Já “Presence of the Lord” é a conversa de Clapton com Aquele com o qual era comparado. Cantada de forma magnífica por Winwood, transformou-se em uma das mais emblemáticas canções do guitarrista, tanto pela sua letra belíssima quanto pelo solo inesquecível repleto de wah-wah, onde Clapton parece querer mostrar que, apesar do advento de Hendrix, ainda possuía algumas cartas na manga.


Além de “Can´t Find My Way Home” e “Presence of the Lord”, mais quatro músicas completam o disco de estreia do Blind Faith. “Hard to Cry Today”, a faixa de abertura, é um hard como só se fazia no final da década de 1960, e cuja receita se perdeu com o tempo. “Well All Right” coloca groove no som do grupo, com um resultado final que antecipava os caminhos ensolarados que Clapton trilharia em álbuns como 461 Ocean Boulevard (1974). O belo solo de violino executado por Rick Grech em “Sea of Joy” é outro momento inesquecível, enquanto a longa “Do What You Like” traz solos individuais de cada integrante, com destaque para Ginger Baker.


Além da música, Blind Faith trazia mais um atrativo. Sua capa, onde a filha de Baker posava com o peito nu e segurando um avião pra lá de fálico, causou grande polêmica na época, gerando inclusive a proibição da venda do disco nos Estados Unidos, o que levou a gravadora a lançar uma versão exclusiva para o mercado ianque, com uma imagem do quarteto substituindo a capa original.

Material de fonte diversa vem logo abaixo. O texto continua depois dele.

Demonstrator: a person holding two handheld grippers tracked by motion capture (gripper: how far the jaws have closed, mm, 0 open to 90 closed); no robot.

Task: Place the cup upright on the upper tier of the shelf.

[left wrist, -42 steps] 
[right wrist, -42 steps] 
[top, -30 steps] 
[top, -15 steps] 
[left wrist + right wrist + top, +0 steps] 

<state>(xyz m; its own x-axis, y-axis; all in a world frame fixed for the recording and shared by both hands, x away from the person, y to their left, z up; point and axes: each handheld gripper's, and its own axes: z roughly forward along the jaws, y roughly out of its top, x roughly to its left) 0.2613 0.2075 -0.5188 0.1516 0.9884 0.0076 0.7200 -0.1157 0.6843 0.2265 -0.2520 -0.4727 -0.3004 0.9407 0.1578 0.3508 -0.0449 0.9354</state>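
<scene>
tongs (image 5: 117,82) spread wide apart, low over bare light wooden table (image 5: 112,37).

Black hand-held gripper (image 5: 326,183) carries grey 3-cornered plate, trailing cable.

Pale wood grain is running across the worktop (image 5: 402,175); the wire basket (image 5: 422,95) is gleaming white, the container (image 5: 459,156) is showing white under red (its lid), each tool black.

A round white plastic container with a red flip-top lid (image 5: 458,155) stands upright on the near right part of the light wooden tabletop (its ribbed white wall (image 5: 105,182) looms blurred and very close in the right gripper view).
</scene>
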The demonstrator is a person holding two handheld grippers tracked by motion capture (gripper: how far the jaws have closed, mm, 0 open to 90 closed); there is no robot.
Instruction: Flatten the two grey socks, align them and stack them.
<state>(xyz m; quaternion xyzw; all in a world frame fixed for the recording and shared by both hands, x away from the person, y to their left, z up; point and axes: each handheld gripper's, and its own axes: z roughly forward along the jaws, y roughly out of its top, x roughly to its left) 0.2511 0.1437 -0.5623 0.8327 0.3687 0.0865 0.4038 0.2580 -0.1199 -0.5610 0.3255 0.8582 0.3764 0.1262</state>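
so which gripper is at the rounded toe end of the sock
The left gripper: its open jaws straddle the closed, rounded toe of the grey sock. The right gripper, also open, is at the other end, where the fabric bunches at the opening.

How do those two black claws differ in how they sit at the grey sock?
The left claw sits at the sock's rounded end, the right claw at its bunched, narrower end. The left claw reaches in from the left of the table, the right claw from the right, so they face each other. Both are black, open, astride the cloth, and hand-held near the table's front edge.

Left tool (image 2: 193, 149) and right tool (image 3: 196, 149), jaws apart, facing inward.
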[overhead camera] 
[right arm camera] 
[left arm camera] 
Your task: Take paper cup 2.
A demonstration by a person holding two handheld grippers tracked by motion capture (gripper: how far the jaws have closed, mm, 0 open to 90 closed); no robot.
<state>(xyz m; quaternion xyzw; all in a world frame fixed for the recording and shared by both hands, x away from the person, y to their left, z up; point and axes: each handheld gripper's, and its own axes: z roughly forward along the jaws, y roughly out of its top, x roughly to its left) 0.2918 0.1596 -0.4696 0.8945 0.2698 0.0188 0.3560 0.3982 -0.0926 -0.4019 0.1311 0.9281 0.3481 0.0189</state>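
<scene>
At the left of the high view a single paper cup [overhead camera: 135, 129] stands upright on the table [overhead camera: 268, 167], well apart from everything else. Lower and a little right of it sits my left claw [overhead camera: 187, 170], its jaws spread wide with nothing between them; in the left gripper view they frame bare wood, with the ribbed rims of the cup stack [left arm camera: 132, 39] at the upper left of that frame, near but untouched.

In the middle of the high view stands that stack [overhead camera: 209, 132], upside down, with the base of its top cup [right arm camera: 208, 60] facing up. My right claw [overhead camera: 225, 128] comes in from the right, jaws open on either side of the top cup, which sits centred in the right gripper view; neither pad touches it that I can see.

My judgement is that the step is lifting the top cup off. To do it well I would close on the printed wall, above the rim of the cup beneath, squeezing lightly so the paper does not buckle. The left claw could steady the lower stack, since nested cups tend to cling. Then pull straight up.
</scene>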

Após o lançamento do disco, o quarteto, cercado por empresários, agendou e realizou uma turnê pelos EUA. A pressão aumentou, os compromissos também, e, ao perceberem, os quatro estavam novamente vivendo aquilo que justamente queriam evitar quando juntaram forças. O que era para ser um prazer se transformou em obrigações sem fim, e isso levou os quatro a decretarem o fim da banda.

Passados mais de 40 anos de seu lançamento, Blind Faith ainda é um dos pontos mais altos da carreira de Eric Clapton, Steve Winwood, Ginger Baker e Rick Grech. Um álbum que vale a pena ser (re) descoberto, juntamente com o ao vivo London Hyde Park 1969, que saiu em vídeo e mostra a apresentação dos caras no lendário parque inglês.

Para quem quiser conhecer, uma boa pedida é a versão estendida lançado há pouco tempo e repleta de faixas extras, traçando o documento definitivo sobre o Blind Faith. 

Muito mais que recomendável, histórico.